Exercise requirements
In the listing below, tally each line that contains "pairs". Reply with the total only.

Provided material
——

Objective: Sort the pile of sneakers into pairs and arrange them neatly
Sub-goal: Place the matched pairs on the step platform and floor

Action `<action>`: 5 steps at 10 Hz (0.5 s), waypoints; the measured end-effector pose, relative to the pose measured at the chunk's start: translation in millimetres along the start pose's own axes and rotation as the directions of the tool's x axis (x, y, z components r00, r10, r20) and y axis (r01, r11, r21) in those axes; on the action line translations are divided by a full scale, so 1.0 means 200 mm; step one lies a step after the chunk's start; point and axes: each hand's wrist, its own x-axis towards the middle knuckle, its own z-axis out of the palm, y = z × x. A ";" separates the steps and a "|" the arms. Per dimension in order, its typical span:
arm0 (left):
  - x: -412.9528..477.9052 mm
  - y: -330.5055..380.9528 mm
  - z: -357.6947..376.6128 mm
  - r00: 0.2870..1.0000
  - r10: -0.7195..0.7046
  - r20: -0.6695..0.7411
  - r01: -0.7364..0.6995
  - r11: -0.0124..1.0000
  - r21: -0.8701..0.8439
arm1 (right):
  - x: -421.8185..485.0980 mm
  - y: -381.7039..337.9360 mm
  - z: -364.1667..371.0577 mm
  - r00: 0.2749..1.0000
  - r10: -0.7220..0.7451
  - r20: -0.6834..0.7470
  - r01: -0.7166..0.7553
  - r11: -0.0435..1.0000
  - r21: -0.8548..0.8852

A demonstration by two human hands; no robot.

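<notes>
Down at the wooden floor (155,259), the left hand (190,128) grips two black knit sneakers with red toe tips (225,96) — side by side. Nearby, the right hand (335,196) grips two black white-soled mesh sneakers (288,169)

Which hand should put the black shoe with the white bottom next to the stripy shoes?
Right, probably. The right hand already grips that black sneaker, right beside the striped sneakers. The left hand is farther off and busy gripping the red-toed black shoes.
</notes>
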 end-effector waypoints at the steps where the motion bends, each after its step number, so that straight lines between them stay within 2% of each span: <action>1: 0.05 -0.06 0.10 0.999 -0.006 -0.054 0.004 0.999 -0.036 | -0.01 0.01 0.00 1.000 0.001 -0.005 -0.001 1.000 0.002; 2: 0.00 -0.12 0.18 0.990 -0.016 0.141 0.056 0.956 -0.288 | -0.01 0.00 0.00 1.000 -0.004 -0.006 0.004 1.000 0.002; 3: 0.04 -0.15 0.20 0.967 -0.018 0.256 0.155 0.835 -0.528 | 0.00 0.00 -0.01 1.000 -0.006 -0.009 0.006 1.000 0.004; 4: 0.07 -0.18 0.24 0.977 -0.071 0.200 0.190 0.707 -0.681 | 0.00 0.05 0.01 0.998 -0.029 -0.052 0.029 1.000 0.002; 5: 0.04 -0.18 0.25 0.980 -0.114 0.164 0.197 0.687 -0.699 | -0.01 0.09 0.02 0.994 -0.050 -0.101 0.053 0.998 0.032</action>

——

Exercise response
2